Carlin driver Liam Lawson believes he has the speed to fight for top positions at Baku, the sixth round of this season’s FIA Formula 2 Championship.
Lawson, a Red Bull junior, has endured a stretch of difficult race weekends. After taking three podiums, including the Sprint Race win in Jeddah, from the opening three races, Lawson has picked up only four points in the seven F2 races since.
He retired from the Feature Races at Jeddah, Imola and Monaco, with his best finishes from the last three race weekends being a pair of eighth places in the Sprint Races at Imola and Monaco.
Lawson took his first and thus far only F2 pole position at Baku last year. After retiring from the first Sprint Race because of an opening-lap collision, he fought from the rear of the field to seventh in the second Sprint Race.
Sunday’s Feature Race didn’t go to plan, however, as he lost a chance of victory when he earned a 10-second penalty for an overly ambitious defensive move on Théo Pourchaire at the start of the race. Lawson finished the race sixth, 26 seconds behind eventual winner Jüri Vips, his team mate at Hitech at the time.
Speaking ahead of this year’s event, Lawson emphasized that the Baku City Circuit, located in the heart of the Azerbaijani capital, poses a singular challenge to drivers because of its unusual characteristics.

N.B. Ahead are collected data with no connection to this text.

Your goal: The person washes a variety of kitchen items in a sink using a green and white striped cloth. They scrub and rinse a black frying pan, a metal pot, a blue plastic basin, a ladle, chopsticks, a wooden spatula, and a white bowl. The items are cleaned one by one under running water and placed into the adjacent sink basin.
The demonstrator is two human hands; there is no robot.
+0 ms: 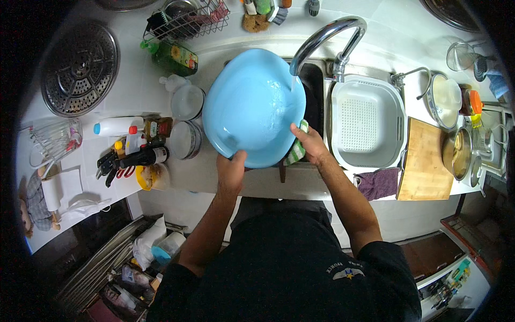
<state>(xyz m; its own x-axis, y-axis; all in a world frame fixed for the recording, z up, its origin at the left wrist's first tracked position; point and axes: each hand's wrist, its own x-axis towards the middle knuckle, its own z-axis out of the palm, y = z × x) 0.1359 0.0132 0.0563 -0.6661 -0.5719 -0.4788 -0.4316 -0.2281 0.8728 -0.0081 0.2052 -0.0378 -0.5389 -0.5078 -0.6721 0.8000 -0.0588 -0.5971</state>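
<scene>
Over the sink (313,92) I hold a light blue plastic basin (245,108) by its near rim. My left hand (232,171) grips the rim at the lower left, thumb on top. At the lower right, my right hand (309,143) grips the rim, with a green-and-white striped cloth (297,151) between hand and basin. From the chrome faucet (330,36) water runs onto the basin's right inner side, and wet streaks show there. The basin hides most of the sink bowl beneath it.
A grey draining basket (362,120) fills the right sink bowl, with a wooden cutting board (426,161) and a purple cloth (377,183) beside it. Leftward stand plastic tubs (185,139), a green detergent bottle (175,58), several condiment bottles and a wire basket (189,20).
</scene>
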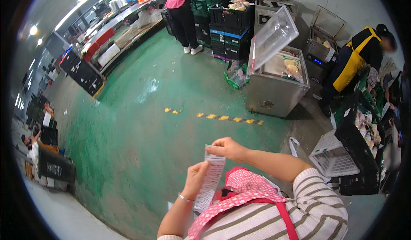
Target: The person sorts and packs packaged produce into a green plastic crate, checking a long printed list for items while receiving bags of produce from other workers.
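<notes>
In front of my chest I hold a long strip of printed paper labels [210, 179] by its edges. My right hand [229, 149] pinches the top end between thumb and fingers. Lower down, my left hand [195, 177], with a bracelet at its wrist, grips the strip's left edge. Past that hand the strip hangs down beside my pink patterned apron [247, 185], where its lower end is partly hidden. Rows of small print cover the paper.
A steel vacuum-packing machine [273, 94] stands ahead with its clear lid [276, 36] raised and bagged food inside. Black crates [229, 42] are stacked behind it. One person [183, 15] works at them; another in a yellow apron [353, 63] bends at the right. A tilted black crate [348, 143] holds packed food.
</notes>
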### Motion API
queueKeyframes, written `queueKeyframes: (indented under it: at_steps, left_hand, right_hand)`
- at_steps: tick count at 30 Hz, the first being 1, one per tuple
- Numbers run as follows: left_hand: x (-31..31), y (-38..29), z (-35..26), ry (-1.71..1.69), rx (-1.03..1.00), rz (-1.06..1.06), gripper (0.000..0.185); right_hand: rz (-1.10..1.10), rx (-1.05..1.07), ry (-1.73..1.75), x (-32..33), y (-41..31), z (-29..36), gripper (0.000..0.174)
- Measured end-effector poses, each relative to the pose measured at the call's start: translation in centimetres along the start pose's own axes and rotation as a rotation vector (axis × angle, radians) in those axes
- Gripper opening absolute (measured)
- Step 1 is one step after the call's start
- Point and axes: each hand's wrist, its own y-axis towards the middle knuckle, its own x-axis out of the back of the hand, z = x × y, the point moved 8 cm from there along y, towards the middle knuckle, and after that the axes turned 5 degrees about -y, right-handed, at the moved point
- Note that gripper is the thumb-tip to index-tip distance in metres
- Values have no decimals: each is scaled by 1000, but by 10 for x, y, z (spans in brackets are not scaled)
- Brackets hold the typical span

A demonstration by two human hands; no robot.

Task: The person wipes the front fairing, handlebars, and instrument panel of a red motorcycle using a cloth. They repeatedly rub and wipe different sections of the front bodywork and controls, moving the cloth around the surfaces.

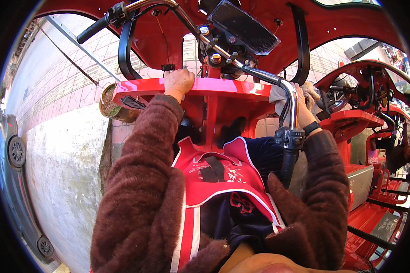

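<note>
A red motor tricycle's front panel (225,85) spans the space before me, below its chrome handlebar (237,63). My left hand (179,81) is at the panel's upper edge, its fingers curled over the far side and partly hidden. At the panel's right end, my right hand (304,108) is on a beige-grey cloth (277,96), which shows on both sides of the hand. The handlebar's right arm passes in front of that hand and hides part of it. Near my right forearm hangs the black right handgrip (288,167) with its switch block (289,138).
A dark display unit (244,27) sits above the handlebar. Black curved tubes (125,51) rise on the left and others (300,44) on the right. A soil-filled pot (114,107) stands left; more red tricycles (355,119) stand right. A parked car (15,177) is far left.
</note>
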Motion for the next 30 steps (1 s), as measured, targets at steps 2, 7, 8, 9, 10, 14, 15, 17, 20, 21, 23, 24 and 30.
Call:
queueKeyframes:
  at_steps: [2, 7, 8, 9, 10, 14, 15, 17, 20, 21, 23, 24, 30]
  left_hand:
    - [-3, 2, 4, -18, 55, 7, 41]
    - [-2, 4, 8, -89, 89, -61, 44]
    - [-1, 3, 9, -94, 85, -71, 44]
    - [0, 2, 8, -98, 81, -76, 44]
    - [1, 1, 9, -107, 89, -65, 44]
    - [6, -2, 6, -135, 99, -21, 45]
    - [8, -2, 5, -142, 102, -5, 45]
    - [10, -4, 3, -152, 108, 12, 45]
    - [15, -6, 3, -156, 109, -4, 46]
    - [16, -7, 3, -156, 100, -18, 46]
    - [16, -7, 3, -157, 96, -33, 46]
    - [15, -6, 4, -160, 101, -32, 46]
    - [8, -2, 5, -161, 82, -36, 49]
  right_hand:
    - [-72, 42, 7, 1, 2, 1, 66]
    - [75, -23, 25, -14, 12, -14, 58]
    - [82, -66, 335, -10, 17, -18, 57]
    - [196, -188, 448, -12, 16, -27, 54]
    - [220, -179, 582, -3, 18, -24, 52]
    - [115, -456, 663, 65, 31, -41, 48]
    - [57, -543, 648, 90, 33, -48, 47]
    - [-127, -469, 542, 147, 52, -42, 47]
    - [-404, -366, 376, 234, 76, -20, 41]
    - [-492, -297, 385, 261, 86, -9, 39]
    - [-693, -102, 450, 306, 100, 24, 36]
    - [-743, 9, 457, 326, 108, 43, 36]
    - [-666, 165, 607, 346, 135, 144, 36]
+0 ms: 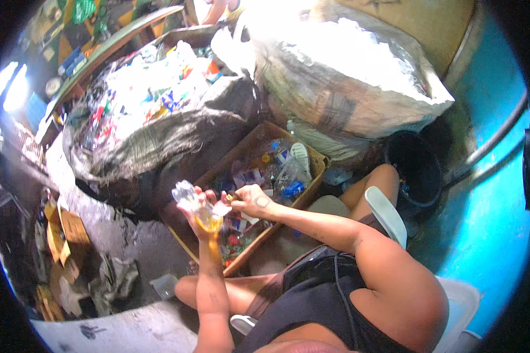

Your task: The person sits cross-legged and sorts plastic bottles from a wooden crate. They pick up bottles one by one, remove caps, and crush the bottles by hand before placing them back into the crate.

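A crumpled clear plastic bottle [184, 193] lies in my left hand [195, 211], over the near left side of an open box. Yellow shows at its end nearest my wrist; glare hides whether that is liquid or plastic. Close beside it, my right hand [252, 201] is closed around a small yellow thing [229, 197], too blurred to name. Below both hands stands the box [247, 263], with several plastic bottles and scraps inside. A blue-labelled bottle [293, 189] and a pale sandal-shaped piece [300, 156] lie towards its far right corner.
Beyond the box stand a dark sack [159, 141] heaped with mixed plastics and a pale sack [335, 106] of clear plastic. A black bucket [413, 170] sits at right by the blue wall [490, 212]. Torn cardboard [73, 231] lies left. Another person's arm [214, 12] shows at the top.
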`<state>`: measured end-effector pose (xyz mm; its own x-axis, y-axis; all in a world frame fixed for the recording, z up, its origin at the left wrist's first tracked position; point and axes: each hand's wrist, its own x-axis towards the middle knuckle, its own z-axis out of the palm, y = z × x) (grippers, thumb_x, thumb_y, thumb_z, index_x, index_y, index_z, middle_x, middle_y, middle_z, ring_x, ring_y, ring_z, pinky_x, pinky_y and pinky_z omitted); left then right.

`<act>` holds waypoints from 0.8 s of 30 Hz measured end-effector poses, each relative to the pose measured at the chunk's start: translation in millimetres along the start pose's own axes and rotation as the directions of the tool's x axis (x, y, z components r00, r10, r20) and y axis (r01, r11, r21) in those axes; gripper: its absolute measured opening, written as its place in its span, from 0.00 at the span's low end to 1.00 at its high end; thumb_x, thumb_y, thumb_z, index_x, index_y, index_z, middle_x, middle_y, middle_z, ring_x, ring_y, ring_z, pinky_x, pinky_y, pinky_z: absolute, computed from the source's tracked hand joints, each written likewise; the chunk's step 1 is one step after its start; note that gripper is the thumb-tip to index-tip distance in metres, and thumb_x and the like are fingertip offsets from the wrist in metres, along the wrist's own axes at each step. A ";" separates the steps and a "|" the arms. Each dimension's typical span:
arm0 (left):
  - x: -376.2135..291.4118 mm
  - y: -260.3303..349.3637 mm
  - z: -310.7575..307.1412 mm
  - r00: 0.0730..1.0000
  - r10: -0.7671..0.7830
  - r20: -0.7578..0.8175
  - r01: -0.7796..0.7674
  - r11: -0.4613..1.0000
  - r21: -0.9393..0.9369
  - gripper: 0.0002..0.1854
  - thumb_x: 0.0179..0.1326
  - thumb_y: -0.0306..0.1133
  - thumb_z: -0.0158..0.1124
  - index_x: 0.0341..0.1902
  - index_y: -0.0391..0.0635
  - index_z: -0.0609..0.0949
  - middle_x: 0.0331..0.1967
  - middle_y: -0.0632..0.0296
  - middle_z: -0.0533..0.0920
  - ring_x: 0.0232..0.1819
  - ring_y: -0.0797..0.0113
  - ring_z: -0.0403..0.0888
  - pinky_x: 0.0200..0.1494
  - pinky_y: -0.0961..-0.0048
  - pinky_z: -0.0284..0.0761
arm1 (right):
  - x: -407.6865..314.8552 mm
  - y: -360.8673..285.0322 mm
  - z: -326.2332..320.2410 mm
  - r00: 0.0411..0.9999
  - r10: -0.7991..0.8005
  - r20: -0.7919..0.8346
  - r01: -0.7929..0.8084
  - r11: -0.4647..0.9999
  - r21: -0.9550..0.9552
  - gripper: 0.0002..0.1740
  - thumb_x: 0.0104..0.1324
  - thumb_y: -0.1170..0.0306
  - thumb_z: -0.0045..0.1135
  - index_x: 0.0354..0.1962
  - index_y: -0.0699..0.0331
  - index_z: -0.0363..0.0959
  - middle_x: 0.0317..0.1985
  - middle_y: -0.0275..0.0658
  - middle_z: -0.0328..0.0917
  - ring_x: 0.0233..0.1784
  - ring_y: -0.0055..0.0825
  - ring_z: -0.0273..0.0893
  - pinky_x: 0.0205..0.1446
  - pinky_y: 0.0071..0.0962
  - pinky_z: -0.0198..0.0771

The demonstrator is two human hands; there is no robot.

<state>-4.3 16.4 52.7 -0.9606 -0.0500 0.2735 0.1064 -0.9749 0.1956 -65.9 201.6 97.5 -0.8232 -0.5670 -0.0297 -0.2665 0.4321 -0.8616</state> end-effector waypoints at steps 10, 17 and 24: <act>9.4 58.2 -45.4 0.672 0.629 -0.392 -0.323 0.725 0.609 0.41 0.61 0.70 0.57 0.67 0.51 0.71 0.51 0.66 0.80 0.51 0.63 0.79 0.55 0.58 0.78 | -7.2 45.8 -11.5 0.929 0.371 0.003 -0.370 0.926 0.078 0.25 0.63 0.49 0.63 0.28 0.66 0.84 0.23 0.39 0.84 0.26 0.27 0.82 0.31 0.33 0.77; -2.1 71.8 -48.2 0.689 0.611 -0.389 -0.272 0.716 0.643 0.40 0.61 0.67 0.59 0.63 0.46 0.72 0.54 0.63 0.80 0.54 0.65 0.80 0.58 0.59 0.78 | 15.5 109.8 -40.6 0.935 0.346 -0.080 -0.350 0.863 -0.364 0.21 0.58 0.57 0.71 0.36 0.69 0.83 0.25 0.41 0.84 0.27 0.27 0.83 0.34 0.34 0.77; -1.8 50.3 -34.6 0.770 0.473 -0.429 -0.218 0.826 0.520 0.38 0.63 0.67 0.56 0.60 0.43 0.76 0.53 0.59 0.83 0.55 0.59 0.82 0.62 0.54 0.77 | 22.1 31.1 -1.3 0.994 0.065 0.084 -0.049 0.984 -0.173 0.33 0.66 0.52 0.68 0.59 0.69 0.75 0.33 0.38 0.85 0.34 0.20 0.80 0.35 0.25 0.74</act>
<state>-6.1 -40.1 29.5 -0.7992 -0.5926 -0.1010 0.4307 -0.6817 0.5915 -93.0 203.4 70.7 -0.7938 -0.5946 -0.1278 -0.3083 0.5744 -0.7583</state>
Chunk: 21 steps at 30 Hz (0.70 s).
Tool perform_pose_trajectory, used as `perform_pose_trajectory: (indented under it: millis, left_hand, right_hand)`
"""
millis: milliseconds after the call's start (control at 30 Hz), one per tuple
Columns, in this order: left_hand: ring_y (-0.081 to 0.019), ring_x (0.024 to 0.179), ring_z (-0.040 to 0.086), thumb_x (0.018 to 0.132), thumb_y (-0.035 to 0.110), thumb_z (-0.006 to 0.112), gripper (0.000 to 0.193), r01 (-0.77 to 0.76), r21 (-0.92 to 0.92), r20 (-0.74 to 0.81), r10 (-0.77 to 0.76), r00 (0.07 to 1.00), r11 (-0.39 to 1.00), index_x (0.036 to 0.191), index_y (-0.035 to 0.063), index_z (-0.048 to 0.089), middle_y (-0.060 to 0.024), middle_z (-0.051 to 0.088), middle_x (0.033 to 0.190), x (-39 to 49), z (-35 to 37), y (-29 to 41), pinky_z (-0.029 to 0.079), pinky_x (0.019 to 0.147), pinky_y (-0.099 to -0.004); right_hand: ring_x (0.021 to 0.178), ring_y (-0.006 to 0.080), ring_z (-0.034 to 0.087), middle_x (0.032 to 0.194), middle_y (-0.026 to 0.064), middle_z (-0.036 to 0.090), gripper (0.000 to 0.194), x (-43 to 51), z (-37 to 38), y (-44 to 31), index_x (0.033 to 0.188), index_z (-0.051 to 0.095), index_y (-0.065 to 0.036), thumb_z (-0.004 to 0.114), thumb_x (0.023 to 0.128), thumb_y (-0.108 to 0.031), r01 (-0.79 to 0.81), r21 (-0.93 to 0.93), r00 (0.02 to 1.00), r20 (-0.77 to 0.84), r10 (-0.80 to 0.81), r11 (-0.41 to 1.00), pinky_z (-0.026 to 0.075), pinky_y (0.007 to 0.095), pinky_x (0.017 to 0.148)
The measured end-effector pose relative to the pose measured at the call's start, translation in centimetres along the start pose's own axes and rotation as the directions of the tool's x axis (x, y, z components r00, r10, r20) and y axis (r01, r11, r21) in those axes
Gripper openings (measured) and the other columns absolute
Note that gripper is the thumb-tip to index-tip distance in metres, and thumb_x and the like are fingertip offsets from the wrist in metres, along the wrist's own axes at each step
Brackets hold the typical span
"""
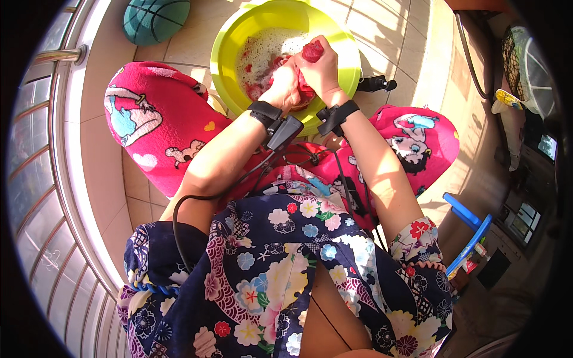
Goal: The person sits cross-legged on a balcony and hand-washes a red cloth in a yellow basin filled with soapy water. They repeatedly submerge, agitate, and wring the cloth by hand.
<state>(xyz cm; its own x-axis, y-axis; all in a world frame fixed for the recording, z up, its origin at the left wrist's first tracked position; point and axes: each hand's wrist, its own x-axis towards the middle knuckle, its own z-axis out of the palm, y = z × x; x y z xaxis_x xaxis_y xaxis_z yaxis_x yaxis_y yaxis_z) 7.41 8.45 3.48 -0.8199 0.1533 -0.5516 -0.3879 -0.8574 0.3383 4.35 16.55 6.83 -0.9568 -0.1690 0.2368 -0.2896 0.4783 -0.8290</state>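
Note:
Over a yellow-green plastic basin (pixel 224 58) my two hands grip a wet red cloth (pixel 313 51) with a pale pattern. My right hand (pixel 323 67) is closed around one bunched part, which pokes out above the fist. Close beside it, my left hand (pixel 286 83) holds a lower part of the same cloth. Some of the cloth lies in foamy, soapy water (pixel 277 42) inside the basin. Black straps with cables circle both wrists, and a dark box sits by the left one.
A teal ball (pixel 156 20) rests on the tiled floor at upper left. Metal railings (pixel 53 170) run along the left side. A small black device (pixel 375 83) is right of the basin. A blue plastic frame (pixel 470 232) stands at lower right.

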Motion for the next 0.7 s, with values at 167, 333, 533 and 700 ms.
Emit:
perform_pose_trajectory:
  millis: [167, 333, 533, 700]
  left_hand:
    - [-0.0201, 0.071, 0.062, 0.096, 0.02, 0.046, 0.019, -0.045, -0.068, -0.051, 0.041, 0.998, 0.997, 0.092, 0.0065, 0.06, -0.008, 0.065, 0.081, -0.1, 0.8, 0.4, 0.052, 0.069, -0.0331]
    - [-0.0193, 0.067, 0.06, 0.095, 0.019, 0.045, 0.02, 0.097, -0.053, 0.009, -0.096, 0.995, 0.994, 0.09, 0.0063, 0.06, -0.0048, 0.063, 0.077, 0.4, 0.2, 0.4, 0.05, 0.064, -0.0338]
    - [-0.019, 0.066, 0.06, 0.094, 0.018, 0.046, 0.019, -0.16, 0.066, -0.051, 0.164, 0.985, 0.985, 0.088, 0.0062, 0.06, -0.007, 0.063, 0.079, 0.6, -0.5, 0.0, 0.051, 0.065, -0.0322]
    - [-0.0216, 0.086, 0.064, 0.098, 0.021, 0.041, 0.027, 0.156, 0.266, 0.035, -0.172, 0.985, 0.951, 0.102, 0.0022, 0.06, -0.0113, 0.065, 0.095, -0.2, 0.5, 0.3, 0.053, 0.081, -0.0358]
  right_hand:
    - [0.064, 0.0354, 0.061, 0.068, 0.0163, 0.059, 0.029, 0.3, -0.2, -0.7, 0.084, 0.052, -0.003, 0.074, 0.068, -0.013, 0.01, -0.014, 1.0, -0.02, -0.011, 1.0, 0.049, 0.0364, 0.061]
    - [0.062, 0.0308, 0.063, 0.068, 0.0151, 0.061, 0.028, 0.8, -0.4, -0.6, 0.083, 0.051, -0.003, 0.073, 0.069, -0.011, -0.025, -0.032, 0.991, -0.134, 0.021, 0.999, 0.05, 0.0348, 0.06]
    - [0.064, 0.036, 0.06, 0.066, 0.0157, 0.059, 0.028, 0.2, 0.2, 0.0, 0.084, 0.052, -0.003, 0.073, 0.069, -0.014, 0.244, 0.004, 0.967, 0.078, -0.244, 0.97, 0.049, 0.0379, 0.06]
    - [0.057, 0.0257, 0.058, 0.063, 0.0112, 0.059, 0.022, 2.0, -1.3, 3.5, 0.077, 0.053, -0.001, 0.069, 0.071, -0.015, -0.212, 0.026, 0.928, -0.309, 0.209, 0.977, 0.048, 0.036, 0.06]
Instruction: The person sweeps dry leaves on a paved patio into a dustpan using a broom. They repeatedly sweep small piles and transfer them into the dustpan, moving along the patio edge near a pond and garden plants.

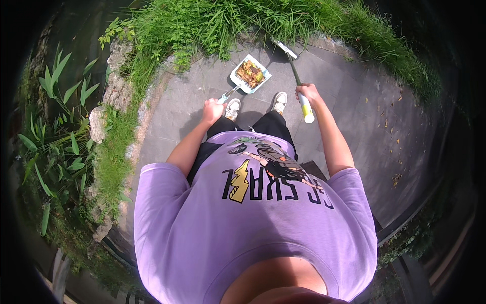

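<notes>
My left hand [213,111] grips the light blue handle of a dustpan [246,88]. The pan, pale with a toothed rear edge, reaches out in front of my left foot. In it lies a pile of dry brown and yellowish leaves [250,75]. My right hand [308,94] is closed around a broom's handle [305,107], whose near end is white and yellow. Its dark green shaft leads away to a white broom head [284,48] beside the grass edge. The bristles are hard to make out there.
Tall grass [228,22] borders the grey stone paving [334,83] ahead. Rough edging rocks [117,76] and broad-leaved plants [72,152] run along the left, with dark water beyond. Small fallen leaves [386,123] are scattered at right. My shoes [280,102] stand behind the pan.
</notes>
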Tool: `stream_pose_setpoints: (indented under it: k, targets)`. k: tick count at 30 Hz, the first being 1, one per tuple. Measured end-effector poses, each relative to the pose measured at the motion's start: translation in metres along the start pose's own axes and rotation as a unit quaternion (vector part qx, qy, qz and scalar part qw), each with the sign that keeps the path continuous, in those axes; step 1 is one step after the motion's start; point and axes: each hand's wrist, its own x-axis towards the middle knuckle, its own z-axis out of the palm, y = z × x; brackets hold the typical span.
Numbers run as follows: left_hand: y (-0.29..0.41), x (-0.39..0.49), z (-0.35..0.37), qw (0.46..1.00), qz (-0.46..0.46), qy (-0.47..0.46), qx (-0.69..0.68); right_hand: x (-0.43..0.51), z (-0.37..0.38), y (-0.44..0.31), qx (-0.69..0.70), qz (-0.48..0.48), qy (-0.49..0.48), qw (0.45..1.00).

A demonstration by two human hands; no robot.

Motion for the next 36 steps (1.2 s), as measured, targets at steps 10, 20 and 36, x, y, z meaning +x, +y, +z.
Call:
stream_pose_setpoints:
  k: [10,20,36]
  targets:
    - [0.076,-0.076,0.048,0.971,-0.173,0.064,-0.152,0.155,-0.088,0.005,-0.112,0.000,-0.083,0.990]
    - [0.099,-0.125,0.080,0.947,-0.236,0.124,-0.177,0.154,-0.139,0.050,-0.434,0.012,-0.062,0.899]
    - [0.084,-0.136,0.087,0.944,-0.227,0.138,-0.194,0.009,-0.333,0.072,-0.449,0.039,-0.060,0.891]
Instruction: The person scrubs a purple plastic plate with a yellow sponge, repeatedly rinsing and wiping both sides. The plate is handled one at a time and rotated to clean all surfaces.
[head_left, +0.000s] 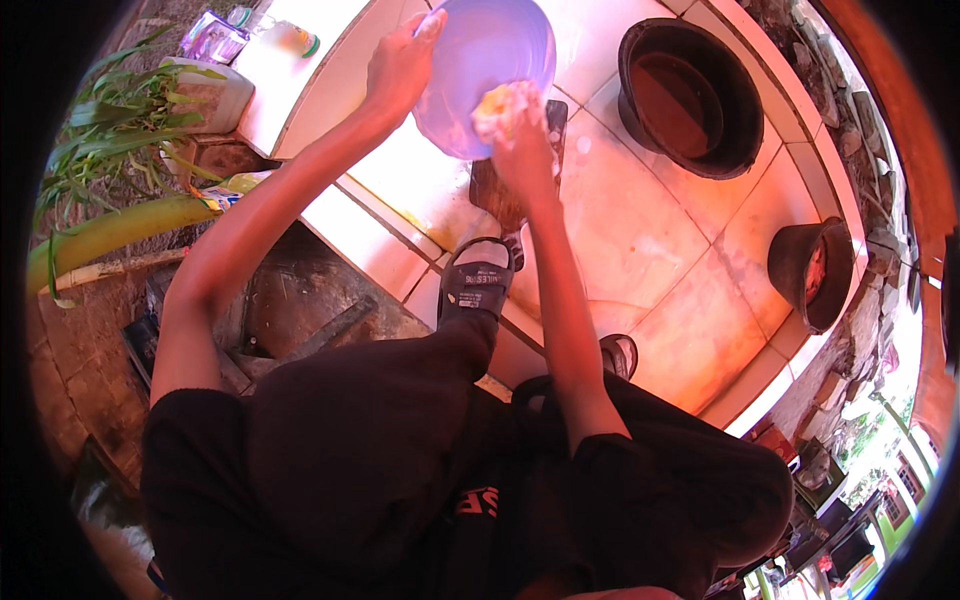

“It is a street circuit, but it is quite unique. We reach our highest speed at this track, but it doesn’t have high speed corners. [It has] a lot of 90-degree corners, big braking zones, so it’s really heavy on the brakes. Then Sector 2 is very, very twisty through the castle section, so it’s a very unique circuit, less bumpy than Monaco.”
“It’s [a] very long lap, so in Qualifying, for example, to put the complete lap together, it’s a little bit more tricky than most tracks because you have so many corners to get right. It’s very easy, obviously, to make small mistakes, and there is a lot of time in those big braking zones to put it all together in a nearly two-minute lap.”
Though Lawson has slipped to eighth in the championship with 38 points, he showed strong pace at Monaco two weeks ago, setting the fastest time in Qualifying before the lap was voided because of a yellow flag infringement. He thinks he can maintain that level of performance at Baku, where his Carlin team scored points with both cars in each of the three races last year.
“Judging on how the year has gone so far, speed-wise I have no doubt we will be up there,” Lawson said. “The car’s been good all year. We should be right there, but obviously, we’ve been in the wars a little bit, so [we’re] hoping to strike some luck this weekend.”